Aggregate Functions in Categorical Data Skyline Search (CDSS) for Multi-keyword Document Search

Mardiah Mardiah(1*), annisa annisa(2), Shelvie Nidya Neyman(3),

(1) Departemen Ilmu Komputer IPB
(2) IPB University
(3) IPB University
(*) Corresponding Author
DOI: https://doi.org/10.23917/khif.v9i1.18127

Abstract

Literature review is the first step in starting research for a deep understanding of the research interest. However, finding literature relevant to research interests is difficult and takes time. Skyline query is a method that can be used for filtering. An object p is said to dominate object q if p equals q on all of its attributes, and p is at least better than q on one attribute. Categorical Data Skyline Search (CDSS) is an algorithm that can filter skyline objects in categorical data types such as documents. CDSS uses Extended Distance Wu and Palmer (DEWP) to calculate the distance between the user query and document keywords. The document keywords and user queries are represented as nodes in the ACM CCS ontology, and documents are assumed to be represented by a single keyword. This study aims to use the CDSS algorithm to search for skyline documents represented by more than one keyword by adding an aggregate function (average, minimum, maximum) to the CDSS algorithm, especially in calculating DEWP. This study used the thesis documents from the IPB University computer science department. Document keywords will be extracted using the Term Frequency-Inverse Term Frequency (TF-IDF) method. The collected keywords will be mapped in a mixed ontology tree that refers to the Association of Computing Machinery Computing Classification System 2012 (ACM CCS 2012) and Computer Science Ontology (CSO) as ontology standards in computer science. The skyline query algorithm for determining skyline documents is Block Nested Loop (BNL). The evaluation method uses the skyline ratio of each aggregate function in the CDSS. Based on the ratio value, CDSS using the maximum DEWP has the most relevant skyline results compared to the average DEWP and minimum DEWP.

Keywords

categorical data skyline search, aggregate function, ontology, skyline query, term frequency inverse term frequency

Full Text:

Accepted PDF

References

B. B. L. Penning de Vries, M. van Smeden, F. R. Rosendaal, and R. H. H. Groenwold, “Title, abstract, and keyword searching resulted in poor recovery of articles in systematic reviews of epidemiologic practice,” J. Clin. Epidemiol., vol. 121, pp. 55–61, 2020, doi: 10.1016/j.jclinepi.2020.01.009.
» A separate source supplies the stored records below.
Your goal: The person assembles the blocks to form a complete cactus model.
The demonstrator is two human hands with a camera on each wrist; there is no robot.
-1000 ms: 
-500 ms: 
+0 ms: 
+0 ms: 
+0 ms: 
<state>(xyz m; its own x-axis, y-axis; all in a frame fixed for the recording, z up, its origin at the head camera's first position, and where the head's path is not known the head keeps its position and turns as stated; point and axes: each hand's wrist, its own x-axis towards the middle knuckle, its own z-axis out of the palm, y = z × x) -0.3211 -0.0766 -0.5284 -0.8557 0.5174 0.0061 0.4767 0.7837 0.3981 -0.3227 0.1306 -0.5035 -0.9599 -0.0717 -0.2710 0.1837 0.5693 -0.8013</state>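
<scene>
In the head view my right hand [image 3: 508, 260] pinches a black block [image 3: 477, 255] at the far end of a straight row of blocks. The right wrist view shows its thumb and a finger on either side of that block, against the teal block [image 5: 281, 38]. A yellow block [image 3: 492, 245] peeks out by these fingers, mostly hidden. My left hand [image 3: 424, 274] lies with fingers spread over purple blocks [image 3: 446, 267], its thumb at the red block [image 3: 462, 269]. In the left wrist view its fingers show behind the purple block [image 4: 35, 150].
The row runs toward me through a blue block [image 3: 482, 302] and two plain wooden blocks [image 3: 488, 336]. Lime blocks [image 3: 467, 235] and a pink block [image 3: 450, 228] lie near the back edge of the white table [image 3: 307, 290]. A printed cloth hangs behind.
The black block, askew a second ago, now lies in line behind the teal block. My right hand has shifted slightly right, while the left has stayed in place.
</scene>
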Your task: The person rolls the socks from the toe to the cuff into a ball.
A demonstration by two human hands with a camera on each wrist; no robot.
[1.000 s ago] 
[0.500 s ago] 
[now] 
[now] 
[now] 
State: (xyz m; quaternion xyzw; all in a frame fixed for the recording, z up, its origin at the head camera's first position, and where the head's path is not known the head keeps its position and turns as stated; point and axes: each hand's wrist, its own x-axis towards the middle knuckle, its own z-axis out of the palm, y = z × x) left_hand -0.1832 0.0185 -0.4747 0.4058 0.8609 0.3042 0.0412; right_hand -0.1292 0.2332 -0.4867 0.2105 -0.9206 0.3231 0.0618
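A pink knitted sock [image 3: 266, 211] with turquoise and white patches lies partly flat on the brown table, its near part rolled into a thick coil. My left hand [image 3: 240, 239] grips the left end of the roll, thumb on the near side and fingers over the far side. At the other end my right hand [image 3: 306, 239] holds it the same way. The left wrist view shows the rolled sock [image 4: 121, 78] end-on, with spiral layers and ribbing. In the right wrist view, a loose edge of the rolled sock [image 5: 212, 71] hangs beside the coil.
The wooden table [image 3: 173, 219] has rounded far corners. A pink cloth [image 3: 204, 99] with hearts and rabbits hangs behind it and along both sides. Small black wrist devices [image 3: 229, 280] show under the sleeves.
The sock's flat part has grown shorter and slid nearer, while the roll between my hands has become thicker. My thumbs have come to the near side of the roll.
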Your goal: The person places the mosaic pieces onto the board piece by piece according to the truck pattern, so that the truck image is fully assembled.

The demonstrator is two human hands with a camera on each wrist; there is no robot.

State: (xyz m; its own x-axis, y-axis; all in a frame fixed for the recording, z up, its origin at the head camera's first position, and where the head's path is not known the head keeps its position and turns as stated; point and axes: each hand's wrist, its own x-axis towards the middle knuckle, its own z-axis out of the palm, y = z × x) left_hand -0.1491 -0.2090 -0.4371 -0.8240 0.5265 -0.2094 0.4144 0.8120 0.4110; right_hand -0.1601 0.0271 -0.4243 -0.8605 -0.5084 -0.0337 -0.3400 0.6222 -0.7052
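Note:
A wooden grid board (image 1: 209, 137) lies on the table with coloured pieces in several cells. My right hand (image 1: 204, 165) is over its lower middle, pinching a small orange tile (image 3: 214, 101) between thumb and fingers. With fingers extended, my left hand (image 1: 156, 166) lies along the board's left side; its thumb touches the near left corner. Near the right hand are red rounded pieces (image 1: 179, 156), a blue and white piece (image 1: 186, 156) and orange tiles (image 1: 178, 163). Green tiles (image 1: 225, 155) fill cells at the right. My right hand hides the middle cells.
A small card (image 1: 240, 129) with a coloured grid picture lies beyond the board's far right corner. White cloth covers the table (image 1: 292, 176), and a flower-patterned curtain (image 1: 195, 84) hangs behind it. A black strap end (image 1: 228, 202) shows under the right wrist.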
J. Brocke, A. Simons, K. Riemer, B. Niehaves, R. Plattfaut, and A. Cleven, “Standing on the shoulders of giants: challenges and recommendations of literature search in information systems research,” Commun. Assoc. Inf. Syst., vol. 37, no. 9, pp. 205–224, 2015, doi: 10.17705/1cais.03709.

S. Börzsönyi, D. Kossmann, and K. Stocker, “The skyline operator,” in Proceedings - International Conference on Data Engineering, 2001, pp. 421–430.

W. Zhang, A. Li, M. A. Cheema, Y. Zhang, and L. Chang, “Probabilistic n-of-N skyline computation over uncertain data streams,” World Wide Web, vol. 18, no. 5, pp. 1331–1350, 2015, doi: 10.1007/s11280-014-0292-2.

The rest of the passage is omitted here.